Pixability adds MCP agent layer to YouTube ad intelligence platform

Pixability has launched an MCP-enabled AI agent giving agencies and brands direct access to its YouTube intelligence graph within their own agentic workflows.

Three computer monitors displaying network graphs with data are positioned on a light wooden desk, alongside a control panel, a joystick, and a keyboard wrist rest, in a bright, minimalist office space with white walls, a window, and two po

Pixability has unveiled what it describes as the first Model Context Protocol (MCP)-enabled AI agent built specifically for YouTube advertising and creator intelligence. The Boston-based company says the integration allows agencies, brands and marketing platforms to pipe its proprietary YouTube data directly into their own AI ecosystems and multi-step agentic workflows, replacing the static dashboard model with AI-powered next-best-action recommendations.

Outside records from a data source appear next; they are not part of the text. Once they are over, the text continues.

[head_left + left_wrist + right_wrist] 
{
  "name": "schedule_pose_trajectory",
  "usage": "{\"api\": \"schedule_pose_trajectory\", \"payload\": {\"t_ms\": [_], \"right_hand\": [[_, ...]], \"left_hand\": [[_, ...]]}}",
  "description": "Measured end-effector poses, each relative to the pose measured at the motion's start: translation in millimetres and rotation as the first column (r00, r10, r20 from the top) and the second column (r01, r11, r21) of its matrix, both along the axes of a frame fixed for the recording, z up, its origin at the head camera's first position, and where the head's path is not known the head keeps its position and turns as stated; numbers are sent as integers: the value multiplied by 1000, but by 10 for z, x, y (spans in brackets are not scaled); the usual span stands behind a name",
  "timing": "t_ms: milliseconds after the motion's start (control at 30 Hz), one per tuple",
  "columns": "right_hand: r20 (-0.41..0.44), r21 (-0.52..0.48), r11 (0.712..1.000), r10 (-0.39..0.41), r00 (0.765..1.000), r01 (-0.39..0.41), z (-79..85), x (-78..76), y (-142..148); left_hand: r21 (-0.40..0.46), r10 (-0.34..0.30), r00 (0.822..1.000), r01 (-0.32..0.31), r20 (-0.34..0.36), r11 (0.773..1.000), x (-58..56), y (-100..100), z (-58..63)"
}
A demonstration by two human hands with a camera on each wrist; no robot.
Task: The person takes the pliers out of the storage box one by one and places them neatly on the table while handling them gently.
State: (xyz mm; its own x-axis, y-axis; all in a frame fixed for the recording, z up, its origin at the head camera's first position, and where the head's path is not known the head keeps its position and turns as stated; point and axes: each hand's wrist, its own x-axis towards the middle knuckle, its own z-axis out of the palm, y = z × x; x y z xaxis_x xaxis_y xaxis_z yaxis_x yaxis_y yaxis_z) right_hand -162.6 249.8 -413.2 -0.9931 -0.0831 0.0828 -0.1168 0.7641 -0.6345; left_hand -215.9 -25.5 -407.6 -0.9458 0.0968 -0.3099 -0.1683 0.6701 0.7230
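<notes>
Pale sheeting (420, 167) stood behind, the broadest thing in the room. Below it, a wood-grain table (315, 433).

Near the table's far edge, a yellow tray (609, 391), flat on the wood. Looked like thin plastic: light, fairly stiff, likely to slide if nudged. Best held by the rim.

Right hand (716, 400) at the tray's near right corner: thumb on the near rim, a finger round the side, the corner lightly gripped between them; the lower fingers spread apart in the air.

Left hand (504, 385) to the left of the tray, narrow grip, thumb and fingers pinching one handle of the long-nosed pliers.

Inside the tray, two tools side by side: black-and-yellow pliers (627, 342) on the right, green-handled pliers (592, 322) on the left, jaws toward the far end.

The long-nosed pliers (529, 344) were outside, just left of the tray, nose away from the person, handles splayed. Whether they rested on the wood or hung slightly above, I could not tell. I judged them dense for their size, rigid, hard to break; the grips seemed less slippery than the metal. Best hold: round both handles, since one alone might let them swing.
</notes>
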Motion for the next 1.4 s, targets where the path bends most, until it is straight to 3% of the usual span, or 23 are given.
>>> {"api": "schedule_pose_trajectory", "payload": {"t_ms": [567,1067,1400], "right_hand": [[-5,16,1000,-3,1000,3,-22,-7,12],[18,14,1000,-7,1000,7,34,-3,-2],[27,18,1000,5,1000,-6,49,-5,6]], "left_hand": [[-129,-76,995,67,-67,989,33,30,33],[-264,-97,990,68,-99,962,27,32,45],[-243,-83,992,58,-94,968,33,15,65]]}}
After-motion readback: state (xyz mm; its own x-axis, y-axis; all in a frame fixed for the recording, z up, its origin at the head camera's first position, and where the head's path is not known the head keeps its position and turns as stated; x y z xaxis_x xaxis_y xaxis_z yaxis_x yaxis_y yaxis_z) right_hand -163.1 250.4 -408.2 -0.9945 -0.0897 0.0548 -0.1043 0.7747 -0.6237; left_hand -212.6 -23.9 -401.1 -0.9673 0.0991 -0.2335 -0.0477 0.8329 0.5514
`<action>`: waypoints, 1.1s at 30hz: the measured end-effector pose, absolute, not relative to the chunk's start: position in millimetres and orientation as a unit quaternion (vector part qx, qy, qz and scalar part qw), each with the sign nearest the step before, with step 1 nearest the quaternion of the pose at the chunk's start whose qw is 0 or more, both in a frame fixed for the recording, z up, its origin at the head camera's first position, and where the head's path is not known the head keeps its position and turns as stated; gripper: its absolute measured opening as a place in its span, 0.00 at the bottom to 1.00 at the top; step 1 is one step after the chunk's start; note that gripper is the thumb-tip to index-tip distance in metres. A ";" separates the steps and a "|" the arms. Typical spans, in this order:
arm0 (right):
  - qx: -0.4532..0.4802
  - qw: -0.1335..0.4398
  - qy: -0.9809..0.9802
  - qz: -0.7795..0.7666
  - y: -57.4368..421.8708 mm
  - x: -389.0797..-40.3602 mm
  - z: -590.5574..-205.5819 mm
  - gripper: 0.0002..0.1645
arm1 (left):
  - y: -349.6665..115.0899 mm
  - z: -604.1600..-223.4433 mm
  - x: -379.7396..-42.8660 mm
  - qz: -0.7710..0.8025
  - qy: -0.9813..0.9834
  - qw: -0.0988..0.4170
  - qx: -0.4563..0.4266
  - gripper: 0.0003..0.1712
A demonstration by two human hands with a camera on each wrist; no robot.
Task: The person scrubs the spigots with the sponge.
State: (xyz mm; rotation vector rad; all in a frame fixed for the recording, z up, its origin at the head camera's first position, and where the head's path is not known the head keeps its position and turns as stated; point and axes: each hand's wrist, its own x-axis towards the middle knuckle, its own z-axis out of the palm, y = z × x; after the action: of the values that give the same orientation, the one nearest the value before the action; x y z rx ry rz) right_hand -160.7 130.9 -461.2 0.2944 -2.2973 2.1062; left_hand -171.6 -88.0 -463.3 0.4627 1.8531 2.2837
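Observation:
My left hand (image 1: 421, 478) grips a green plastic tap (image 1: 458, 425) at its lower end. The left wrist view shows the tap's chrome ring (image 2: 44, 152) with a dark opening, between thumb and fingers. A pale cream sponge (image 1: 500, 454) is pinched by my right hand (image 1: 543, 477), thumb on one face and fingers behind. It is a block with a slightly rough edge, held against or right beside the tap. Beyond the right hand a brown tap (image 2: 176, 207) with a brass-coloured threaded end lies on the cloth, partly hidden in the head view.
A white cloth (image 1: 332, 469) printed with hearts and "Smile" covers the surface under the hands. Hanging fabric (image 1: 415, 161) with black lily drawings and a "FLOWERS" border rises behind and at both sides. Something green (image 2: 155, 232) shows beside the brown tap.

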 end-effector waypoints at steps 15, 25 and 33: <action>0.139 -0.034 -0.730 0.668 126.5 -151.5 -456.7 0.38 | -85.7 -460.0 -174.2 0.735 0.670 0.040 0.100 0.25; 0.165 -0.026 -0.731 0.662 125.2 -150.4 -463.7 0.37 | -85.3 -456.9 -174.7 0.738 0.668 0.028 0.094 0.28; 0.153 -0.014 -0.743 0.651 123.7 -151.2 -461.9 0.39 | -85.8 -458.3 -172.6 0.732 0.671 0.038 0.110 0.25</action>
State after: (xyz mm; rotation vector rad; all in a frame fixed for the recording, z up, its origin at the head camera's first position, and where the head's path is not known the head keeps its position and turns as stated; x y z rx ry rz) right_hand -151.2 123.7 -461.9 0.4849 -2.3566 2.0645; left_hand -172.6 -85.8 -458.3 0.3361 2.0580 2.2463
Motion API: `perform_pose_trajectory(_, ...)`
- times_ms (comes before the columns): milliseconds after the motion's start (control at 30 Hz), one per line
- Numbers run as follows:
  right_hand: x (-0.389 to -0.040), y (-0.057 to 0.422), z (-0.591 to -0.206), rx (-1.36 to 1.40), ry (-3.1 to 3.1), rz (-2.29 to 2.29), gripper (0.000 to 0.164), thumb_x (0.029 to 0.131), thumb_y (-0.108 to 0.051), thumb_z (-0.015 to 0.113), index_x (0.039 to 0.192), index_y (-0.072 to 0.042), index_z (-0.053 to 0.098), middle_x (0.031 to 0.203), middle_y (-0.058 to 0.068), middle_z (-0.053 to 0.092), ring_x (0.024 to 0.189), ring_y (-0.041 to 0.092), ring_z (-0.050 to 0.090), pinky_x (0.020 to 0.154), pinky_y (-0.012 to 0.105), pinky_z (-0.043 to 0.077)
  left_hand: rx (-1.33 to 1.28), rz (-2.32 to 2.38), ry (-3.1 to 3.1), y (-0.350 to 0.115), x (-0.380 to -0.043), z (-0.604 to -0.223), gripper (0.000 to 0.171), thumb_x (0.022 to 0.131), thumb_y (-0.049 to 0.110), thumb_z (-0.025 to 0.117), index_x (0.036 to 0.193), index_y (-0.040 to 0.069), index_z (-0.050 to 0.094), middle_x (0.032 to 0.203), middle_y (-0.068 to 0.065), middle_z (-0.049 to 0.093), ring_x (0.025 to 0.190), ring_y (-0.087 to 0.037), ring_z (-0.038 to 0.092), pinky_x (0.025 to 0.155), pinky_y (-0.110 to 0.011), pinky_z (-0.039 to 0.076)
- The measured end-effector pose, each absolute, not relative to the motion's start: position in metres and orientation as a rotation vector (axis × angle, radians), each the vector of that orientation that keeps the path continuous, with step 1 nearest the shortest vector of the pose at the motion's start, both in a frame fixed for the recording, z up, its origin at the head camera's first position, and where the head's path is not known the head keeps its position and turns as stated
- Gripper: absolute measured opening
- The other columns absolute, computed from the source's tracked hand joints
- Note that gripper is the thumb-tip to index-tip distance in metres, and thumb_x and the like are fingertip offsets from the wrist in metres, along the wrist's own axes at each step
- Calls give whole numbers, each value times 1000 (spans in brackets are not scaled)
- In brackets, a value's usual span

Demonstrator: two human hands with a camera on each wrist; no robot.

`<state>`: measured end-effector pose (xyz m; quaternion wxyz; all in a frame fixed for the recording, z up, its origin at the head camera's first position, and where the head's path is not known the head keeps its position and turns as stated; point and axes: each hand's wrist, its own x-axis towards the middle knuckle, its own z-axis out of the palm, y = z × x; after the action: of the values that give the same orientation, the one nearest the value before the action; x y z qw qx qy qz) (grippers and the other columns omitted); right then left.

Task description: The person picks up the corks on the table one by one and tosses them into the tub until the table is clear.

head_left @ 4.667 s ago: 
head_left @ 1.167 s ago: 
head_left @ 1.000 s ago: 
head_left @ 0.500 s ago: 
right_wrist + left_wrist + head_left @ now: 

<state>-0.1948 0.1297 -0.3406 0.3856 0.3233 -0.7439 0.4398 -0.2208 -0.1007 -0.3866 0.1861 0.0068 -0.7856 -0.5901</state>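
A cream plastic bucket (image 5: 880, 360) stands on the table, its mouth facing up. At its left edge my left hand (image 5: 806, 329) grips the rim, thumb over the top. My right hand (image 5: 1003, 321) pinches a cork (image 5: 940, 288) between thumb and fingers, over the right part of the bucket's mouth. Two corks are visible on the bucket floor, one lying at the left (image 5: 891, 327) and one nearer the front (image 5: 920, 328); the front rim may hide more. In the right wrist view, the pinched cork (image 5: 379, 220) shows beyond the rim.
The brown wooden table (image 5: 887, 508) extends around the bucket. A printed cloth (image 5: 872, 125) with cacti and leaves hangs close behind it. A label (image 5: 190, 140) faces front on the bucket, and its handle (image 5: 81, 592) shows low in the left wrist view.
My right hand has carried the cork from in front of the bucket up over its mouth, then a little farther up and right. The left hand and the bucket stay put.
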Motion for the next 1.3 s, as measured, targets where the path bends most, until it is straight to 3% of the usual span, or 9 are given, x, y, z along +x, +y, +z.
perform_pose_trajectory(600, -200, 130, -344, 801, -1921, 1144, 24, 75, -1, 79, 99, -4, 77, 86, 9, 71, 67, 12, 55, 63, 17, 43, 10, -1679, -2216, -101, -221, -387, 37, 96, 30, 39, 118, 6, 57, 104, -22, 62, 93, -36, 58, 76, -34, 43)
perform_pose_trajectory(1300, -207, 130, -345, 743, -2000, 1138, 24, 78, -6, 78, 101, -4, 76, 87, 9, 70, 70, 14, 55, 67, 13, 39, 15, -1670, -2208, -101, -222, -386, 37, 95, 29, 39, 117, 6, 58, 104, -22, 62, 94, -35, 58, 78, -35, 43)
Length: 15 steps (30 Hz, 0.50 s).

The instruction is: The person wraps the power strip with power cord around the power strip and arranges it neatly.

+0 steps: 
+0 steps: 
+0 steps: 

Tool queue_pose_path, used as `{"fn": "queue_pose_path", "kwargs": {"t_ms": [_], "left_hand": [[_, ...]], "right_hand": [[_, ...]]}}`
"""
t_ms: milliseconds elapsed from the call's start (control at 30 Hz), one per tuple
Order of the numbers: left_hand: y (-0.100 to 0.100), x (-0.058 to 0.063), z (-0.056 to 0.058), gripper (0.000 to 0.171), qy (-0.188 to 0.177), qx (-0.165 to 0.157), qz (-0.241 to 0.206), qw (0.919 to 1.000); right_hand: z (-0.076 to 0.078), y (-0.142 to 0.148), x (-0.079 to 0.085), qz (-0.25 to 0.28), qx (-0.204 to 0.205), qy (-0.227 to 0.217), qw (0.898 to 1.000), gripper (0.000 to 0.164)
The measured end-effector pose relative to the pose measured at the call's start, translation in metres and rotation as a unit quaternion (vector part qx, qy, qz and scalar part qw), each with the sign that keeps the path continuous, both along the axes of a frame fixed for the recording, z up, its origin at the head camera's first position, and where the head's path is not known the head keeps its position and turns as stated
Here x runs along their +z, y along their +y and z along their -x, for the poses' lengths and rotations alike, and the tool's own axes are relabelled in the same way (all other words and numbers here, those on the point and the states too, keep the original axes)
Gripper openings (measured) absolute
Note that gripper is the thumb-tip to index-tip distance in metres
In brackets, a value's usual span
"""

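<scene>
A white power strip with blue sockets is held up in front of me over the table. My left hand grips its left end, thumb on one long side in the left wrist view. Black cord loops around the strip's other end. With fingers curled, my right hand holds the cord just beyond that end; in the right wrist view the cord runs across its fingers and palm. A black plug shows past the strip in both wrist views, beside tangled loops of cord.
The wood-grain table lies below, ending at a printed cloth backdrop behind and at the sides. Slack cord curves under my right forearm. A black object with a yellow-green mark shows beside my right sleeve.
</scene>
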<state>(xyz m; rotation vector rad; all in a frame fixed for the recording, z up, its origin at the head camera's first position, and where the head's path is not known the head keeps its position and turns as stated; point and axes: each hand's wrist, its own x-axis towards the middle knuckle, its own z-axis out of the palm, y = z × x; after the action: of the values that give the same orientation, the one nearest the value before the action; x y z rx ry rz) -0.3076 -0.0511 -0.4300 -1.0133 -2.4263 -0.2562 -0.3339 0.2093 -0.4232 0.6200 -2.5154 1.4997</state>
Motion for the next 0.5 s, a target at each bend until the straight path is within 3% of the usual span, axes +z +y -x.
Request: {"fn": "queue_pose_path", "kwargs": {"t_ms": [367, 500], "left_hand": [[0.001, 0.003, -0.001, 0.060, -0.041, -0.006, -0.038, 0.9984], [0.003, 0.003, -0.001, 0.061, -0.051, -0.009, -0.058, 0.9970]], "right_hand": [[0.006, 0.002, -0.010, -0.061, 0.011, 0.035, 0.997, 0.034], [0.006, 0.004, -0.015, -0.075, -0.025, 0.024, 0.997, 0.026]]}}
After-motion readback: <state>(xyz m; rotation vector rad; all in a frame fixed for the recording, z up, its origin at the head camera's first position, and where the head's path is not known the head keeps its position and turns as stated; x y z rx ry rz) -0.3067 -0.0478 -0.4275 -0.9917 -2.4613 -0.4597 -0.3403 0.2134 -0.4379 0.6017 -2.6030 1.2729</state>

The platform exposes more than 1,200 contextual, performance, audience and brand-suitability signals per YouTube channel and video, and Pixability claims those signals are unavailable through any other provider. Structured, machine-readable API outputs are designed to feed into media planning tools, custom large language models, internal AI assistants and, through the MCP standard, other enterprise AI agents in orchestrated sequences.

What the product does

Core capabilities cover five areas: channel and creator curation using contextual and brand-suitability filters; media planning across YouTube In-Stream, Shorts and connected TV; CPM, CPV, CTR and engagement benchmarking; real-time optimisation guidance on targeting, bidding and creative; and creator discovery based on audience alignment and performance trends.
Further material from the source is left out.